Contrasting group forums with blogging is a good example in which to make the distinction between group- and individual-oriented social tools. In group forums, members of a closed group can post threads and comment on them. It is a closed model. When individuals blog in the open web, trackbacks and comments allow discussions to take place that are -- in many cases -- logically equivalent to forums, but since each individual blogger decides where to turn their focus, and what other blogs to comment on, bloggers are members of many groups at the same time. More importantly, the structure of blogging supports that model directly. In a group forum, you are a member of that one group, and not a member of any others: the fact that you may be a member of other groups is not explicitly supported.

Another driver of this change toward the individual is the rise of instant messaging. I have said many times recently that "the buddy list is the center of the universe 2.0" -- meaning that the presence and real-time proximity of the most critical individuals in our lives is the center of our social interaction. The fact that a particular contact on my buddy list is the member of several groups in my life is less relevant than our social connectedness, individual to individual. While I am IMing a buddy about work related issues, I may veer off into personal issues. I am constantly switching context while in communication with individuals, and real-time communication supports that directly: it's natural to do so.

So the groupware model of collaboration, where neatly partitioned worlds are created, and individuals are made to shift context in order to shift from one social thread to another, seems unnatural to me. The primacy of groups and group membership in old-school groupware is outmoded.

The shift to the individual changes everything, and in revolutionary ways. Moving from groupware premises to "soloware" shifts the dialog about standards and interoperability. In the old groupware model, a company would buy a groupware platform and applications, and roll it out across all the users. It was standardized because everyone was using the same rev of the same product. When the issue of interoperability and standards were brought up, it was approached from the perspective of inter-company communication, or different sites within the same company. But in the soloware model, individuals may be using completely different tools, and share nothing in common but certain standards. But the glue that connects the dots in the soloware world are standards like RSS, IM interoperability, and blog trackback conventions: standards that allow individuals to do their thing, but to allow bottom-up aggregation of their artifacts along social connections. The groups are there, but latent, implicit in the gestural relationships of crosslinking, tags, comments, and blogrolls.

I envision a time where even in the largest organization, our lives as individuals will define the norm for computer-assisted work. The model of  soloware will displace the 90s ideals of groupware in exactly the same way that the pre-groupware assembly line models were dethroned in the 90s. In our work lives, even in the largest, most conservative companies, we are instantaneously involved in dozens of projects, with teams of people that are constantly changing, with outside consultants and partner companies, and there is no end in sight.

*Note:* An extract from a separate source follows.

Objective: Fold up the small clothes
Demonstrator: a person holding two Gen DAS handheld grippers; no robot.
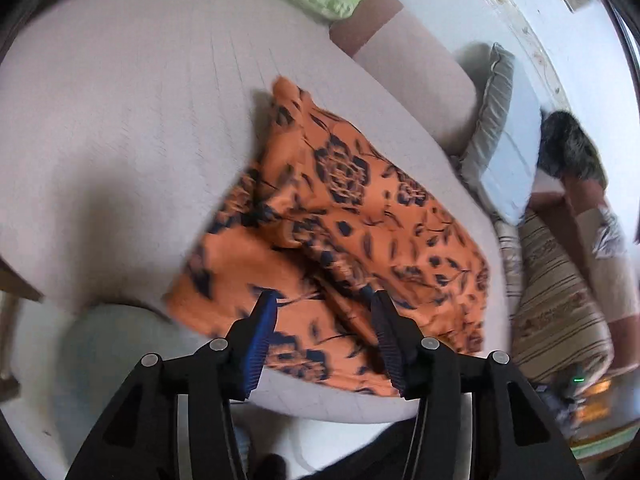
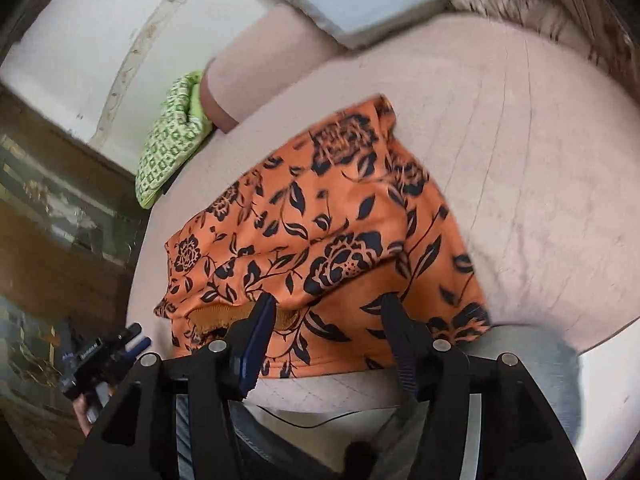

When everything fractures away from stable, long-lasting, closed teams toward the exact opposite, what is left are individuals in contact with each other, through soloware: individual needs first, group needs second, by extension.

We are, first and foremost, individuals. The concept that whenever we do something it should be intentionally in the context of a specific well-defined group is outmoded, and was always an approximation of what is really going on, socially. We are involved in social relationships, and what we do with others is always social, but not necessarily part of a group, or only of one group. So, let's put aside groups, and focus on the individual. The groups will follow.